Another way to look at the situation: I am a film critic. Every day, I get review copies in the mail. Just this week, I got a DVD copy of a Zalman King film entitled, Pleasure or Pain. Now, knowing all that I know about Zalman King and his filmography, I can guess based on the synopsis and the title alone that this film is going to contain lots of gratuitous sex and nudity. Just like Wild Orchid before it, it is going to be all sex with little substance. In other words, it's not going to be spiritually or emotionally beneficial for me in any way.

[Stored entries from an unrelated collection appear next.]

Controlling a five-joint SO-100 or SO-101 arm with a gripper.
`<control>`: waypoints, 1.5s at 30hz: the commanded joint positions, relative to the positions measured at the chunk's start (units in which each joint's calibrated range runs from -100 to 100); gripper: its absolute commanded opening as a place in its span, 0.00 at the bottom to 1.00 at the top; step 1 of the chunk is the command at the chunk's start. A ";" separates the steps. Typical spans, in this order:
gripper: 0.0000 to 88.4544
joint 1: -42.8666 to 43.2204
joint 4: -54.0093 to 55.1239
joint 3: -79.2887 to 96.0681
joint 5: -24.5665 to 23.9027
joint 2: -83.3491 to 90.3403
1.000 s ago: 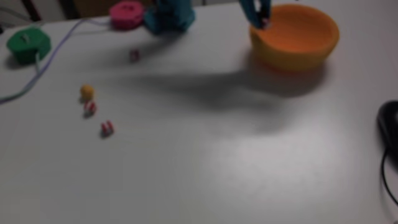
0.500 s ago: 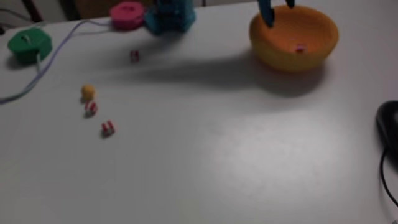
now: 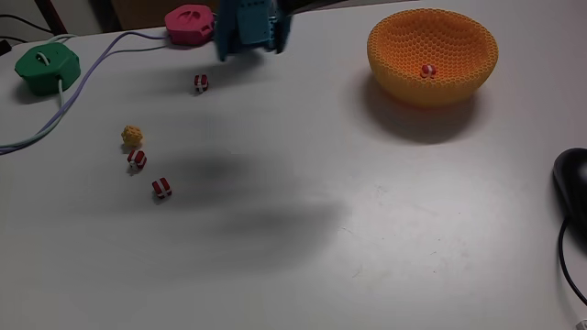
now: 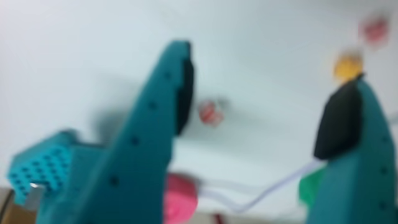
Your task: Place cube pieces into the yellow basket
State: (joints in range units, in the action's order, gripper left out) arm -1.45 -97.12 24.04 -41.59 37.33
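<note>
The yellow basket (image 3: 431,55) stands at the back right of the table in the fixed view, with one red-and-white cube (image 3: 426,70) lying inside it. Three more cube pieces sit on the table at the left (image 3: 201,83), (image 3: 137,159), (image 3: 162,189), beside a yellow bumpy piece (image 3: 132,137). In the blurred wrist view my gripper (image 4: 267,74) is open and empty, high above the table. One cube (image 4: 211,112) shows between its teal fingers (image 4: 155,124). The yellow piece (image 4: 347,65) and another cube (image 4: 375,29) lie beyond the right finger.
My arm's teal base (image 3: 248,27) stands at the back centre. A pink puck (image 3: 188,23) and a green puck (image 3: 46,69) with a cable sit at the back left. A black mouse (image 3: 573,183) lies at the right edge.
The gripper has let a cube go into the basket, risen out of the fixed view, and swung left. The arm's shadow has moved to the middle of the table.
</note>
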 commanded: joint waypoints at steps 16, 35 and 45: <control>0.37 -33.96 15.19 35.90 4.84 8.59; 0.34 -34.80 23.18 43.03 2.88 2.91; 0.32 -38.81 26.74 46.11 3.91 3.58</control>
State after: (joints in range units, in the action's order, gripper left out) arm -38.88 -71.16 69.85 -37.88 39.89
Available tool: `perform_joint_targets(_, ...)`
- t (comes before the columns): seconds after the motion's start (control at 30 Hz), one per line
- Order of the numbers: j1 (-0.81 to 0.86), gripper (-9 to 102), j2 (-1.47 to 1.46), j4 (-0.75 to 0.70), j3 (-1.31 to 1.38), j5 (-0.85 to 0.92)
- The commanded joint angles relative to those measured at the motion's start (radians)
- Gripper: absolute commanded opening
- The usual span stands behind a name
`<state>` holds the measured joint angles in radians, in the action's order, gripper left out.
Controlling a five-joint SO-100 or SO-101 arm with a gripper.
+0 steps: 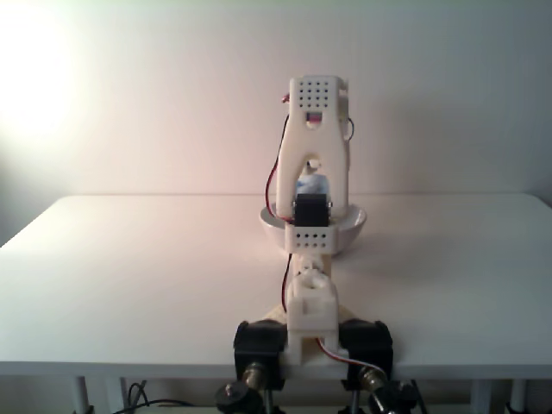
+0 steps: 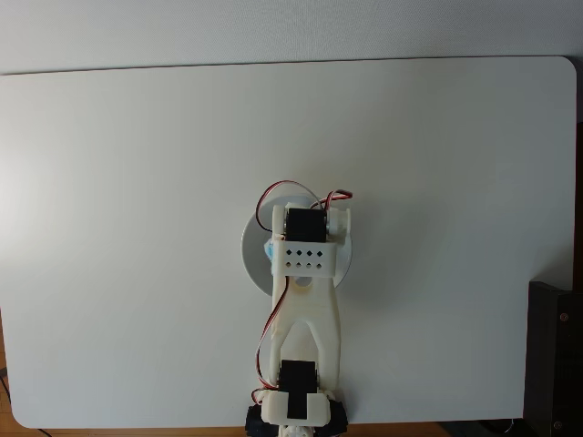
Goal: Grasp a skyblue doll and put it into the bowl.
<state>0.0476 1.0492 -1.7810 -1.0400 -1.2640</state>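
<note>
My white arm [image 1: 317,147] reaches forward and bends down over the glossy white bowl [image 1: 354,226], which stands at the middle of the table. In a fixed view from above, the arm's wrist block [image 2: 308,255] covers most of the bowl [image 2: 251,253]. A patch of the skyblue doll [image 1: 312,185] shows through the gap in the arm, just above the bowl's rim. From above, a sliver of the doll [image 2: 270,248] peeks out at the wrist's left side, over the bowl. The arm hides my gripper's fingers, so I cannot tell whether they hold the doll.
The white table [image 2: 137,182] spreads wide on both sides of the bowl. A dark box-like object [image 2: 552,355] stands off the table's right edge. Red wires [image 2: 273,196] loop around the wrist. The arm's base [image 1: 312,341] sits at the near table edge.
</note>
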Motion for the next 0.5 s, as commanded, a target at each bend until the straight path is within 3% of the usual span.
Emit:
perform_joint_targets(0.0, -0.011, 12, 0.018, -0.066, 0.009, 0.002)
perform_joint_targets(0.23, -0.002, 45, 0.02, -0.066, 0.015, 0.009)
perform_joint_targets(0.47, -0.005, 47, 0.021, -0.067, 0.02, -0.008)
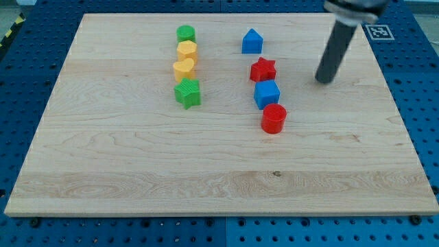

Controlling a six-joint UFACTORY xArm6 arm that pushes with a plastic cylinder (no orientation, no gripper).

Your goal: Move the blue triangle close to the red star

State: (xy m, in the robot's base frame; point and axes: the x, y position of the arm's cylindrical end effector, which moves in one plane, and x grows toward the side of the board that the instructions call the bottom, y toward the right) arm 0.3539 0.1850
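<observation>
We saw the blue triangle (252,42) near the top of the wooden board (137,165), just above the red star (263,70) but apart from it. Our tip (321,80), a plain rod with no jaws to open or close, rested to the view's right of the star, well apart from the triangle and touching no block. A blue cube (267,94) and red cylinder (274,118) lay below the star.

- The dark rod (336,51) leaves the frame at the upper right, its mount cropped by the top edge.
- The wooden board (219,192) has its lower corners cropped or nearly so at the bottom edge.
- A black-and-white marker (376,31) at upper right sits partly behind the rod.
- A yellow-black stripe (8,36) at upper left is cropped.
</observation>
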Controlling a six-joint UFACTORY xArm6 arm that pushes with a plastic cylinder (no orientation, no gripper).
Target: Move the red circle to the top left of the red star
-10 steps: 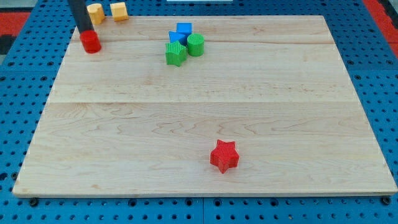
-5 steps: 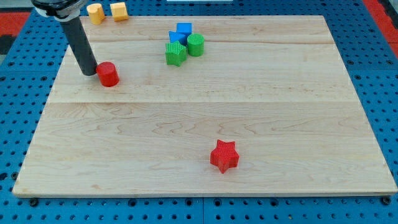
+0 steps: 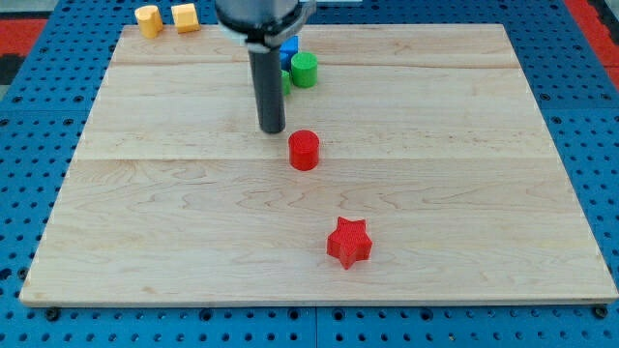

Take another, altogether different film. Eyes Wide Shut. Stanley Kubrick's last film and one of my favorites. It is full of nudity, but unlike the work of Zalman King, the nudity in this film serves a specific purpose. There is nothing blatantly or even gratuitously erotic about the nudity in Eyes Wide Shut. For me, the experience of watching Eyes Wide Shut is entirely beneficial. There is a very pro-fidelity message that runs throughout the entire film., about what it means to really love your wife or your husband, learning not to take he or she for granted in the bonds of marriage. It is an incredibly Biblical message, if you ask me. A film that I have learned from, that I have pondered over for years - and not once did I ever "dwell" on the nudity. I didn't become a deviant. I took what Kubrick had given the world, I listened to what he had to say through the images and sounds that he put in front of me, and it was all very beneficial.

As I said earlier, if we're going to have this discussion, we need to have it this way. Is what you are watching going to benefit you? Is it going to stay with you for all of the right reasons? Will it change you? If the answer is yes, then by all means, go forth and enjoy that work of art, whatever it is! Let God use it in your life. If the answer is no, then I'm not going to tell you what to do, but I can tell you that if you go with the beneficial option, you'll have a lot more to think about at the end of the day.

Thank God for the arts. Let's not make them something to be avoided. The arts are a gift. They should be approached accordingly.